## Note on probability

A bag contains two red, three green and five blue balls. You draw two balls in order without replacement.

• What is the probability that the first ball is red?
• What is the probability that the second ball is red?
• What is the expected number of red balls in your sample?
• This is an easy question, but exhibits two important things about probability which I still find slightly miraculous.

The answer to the first question is obviously 2/10 = 1/5.

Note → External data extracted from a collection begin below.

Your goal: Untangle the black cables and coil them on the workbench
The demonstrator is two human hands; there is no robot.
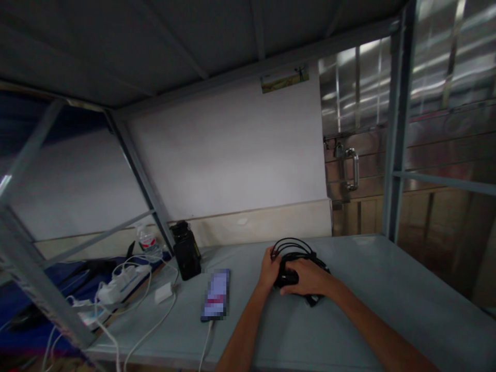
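Observation:
A coiled black cable point(296, 256) sits on the grey shelf top point(248, 336), its loops rising above my hands. My left hand point(270, 269) is closed on the coil's left side, with most fingertips hidden behind it. From the right, my right hand point(310, 277) reaches over the bundle with its fingers curled round it. Between the two hands shows a dark, glossy rounded part point(287, 279), whose kind I cannot make out. A short black end pokes out below my right hand.
Left of my hands lies a phone point(216, 295) with a white charging cord. Behind it stand black devices point(186, 254). Farther left are a white power strip point(123, 284), a white adapter point(164, 293) and a plastic bottle point(148, 240). Metal posts point(399, 129) frame the shelf.

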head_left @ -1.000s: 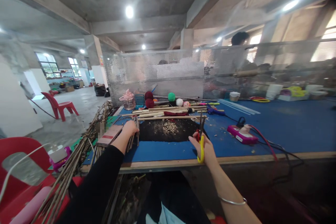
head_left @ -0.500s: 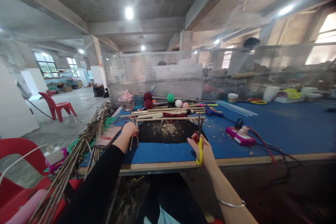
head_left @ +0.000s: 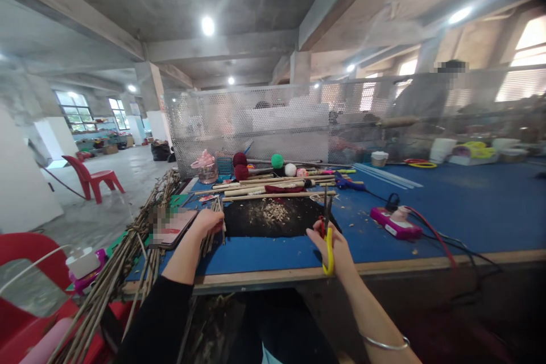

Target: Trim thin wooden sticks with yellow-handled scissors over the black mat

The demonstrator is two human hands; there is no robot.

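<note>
My left hand (head_left: 208,223) is over a small pile of short cut sticks (head_left: 207,243) at the left of a black cloth (head_left: 241,222). Its fingers are closed at the pile's right side, apparently on a short stick (head_left: 223,234); the fingertips are partly hidden. Scissors with yellow and red handles (head_left: 328,253) are in my right hand (head_left: 339,247), blades pointing up and slightly apart, near the cloth's right edge. Pale wood chips (head_left: 275,213) lie scattered on the cloth.
Long twigs (head_left: 115,273) lean over the table's left end beside a phone (head_left: 177,226). Behind the cloth are wooden rods (head_left: 277,195), yarn balls (head_left: 277,160) and a blue glue gun (head_left: 350,183). A purple power strip (head_left: 394,226) with cables sits at right. Another person stands behind the perforated screen (head_left: 290,136).
My left forearm has shifted and the hand covers more of the short sticks. The right hand with the scissors has barely moved. The person behind the screen has moved right.
</note>
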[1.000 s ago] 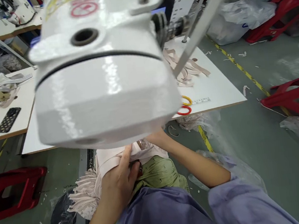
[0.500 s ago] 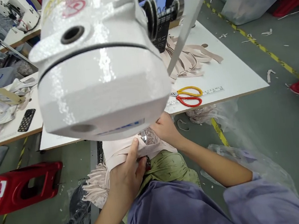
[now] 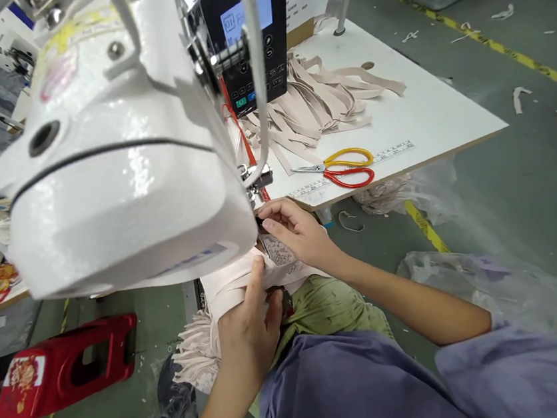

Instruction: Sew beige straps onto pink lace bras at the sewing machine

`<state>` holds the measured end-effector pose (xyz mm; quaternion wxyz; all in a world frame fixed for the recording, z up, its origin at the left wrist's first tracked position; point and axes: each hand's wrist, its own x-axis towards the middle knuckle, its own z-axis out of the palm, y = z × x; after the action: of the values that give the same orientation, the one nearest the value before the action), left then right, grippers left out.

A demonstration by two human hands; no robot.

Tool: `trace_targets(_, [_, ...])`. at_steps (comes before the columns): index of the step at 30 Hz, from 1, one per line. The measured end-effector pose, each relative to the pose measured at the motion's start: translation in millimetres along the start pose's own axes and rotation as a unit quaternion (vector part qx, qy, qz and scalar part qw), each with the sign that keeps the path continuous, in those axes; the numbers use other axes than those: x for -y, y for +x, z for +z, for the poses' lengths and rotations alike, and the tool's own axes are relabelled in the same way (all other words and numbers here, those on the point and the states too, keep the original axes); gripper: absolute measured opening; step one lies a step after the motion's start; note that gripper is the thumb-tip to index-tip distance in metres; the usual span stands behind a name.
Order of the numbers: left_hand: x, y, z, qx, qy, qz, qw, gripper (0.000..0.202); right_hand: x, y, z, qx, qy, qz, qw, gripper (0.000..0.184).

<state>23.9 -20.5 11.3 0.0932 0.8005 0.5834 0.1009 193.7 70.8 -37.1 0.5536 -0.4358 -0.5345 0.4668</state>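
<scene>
A white sewing machine head (image 3: pixel 127 206) looms over the left and middle of the view and hides the sewing spot. My left hand (image 3: pixel 251 326) grips pale pink fabric (image 3: pixel 225 295) with lace (image 3: pixel 280 249), its index finger lying along the cloth. Just right of the machine's lower end, my right hand (image 3: pixel 304 236) has curled fingers and thumb close together at a small dark part; what they pinch, if anything, is too hidden to name. A fringed bunch of pale pieces (image 3: pixel 199 352) hangs to the left of the cloth.
Yellow-and-red-handled scissors (image 3: pixel 347 167) lie on the white table (image 3: pixel 439 117) over a ruler strip (image 3: pixel 395 151). Beige fabric strips (image 3: pixel 326 99) are heaped behind, beside a control panel (image 3: pixel 257 44). A red stool (image 3: pixel 70 367) stands left; clear plastic (image 3: pixel 510 296) lies right.
The head view has shifted, so the machine sits further left and the panel shows. My right hand has moved from the lace edge up to the machine's right side; my left stays on the cloth.
</scene>
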Motion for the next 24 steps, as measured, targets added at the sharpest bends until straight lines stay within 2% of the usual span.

The second is a bit more complicated. If the first ball was red, then only one of the nine balls remaining is red; if the second ball was not red, then two of the nine remaining are red. So by the Theorem of Total Probability, the answer is

(1/5)(1/9)+(4/5)(2/9) = (1+8)/45 = 1/5,

the same as the answer to the first question. Could this have been expected? Of course, “by symmetry” (where the symmetry here consists of letting time run backwards and choosing the second ball first).

I have to admit I don’t have a simple convincing argument for the validity of this symmetry principle, though there is no doubt that it is correct.

For the third, we use the almost miraculous property of expectation, namely that it is additive. Questions of independence can be simply ignored. The expected number of red balls chosen on each draw is 1/5, so the expected number is the sample is simply (1/5)+(1/5) = 2/5.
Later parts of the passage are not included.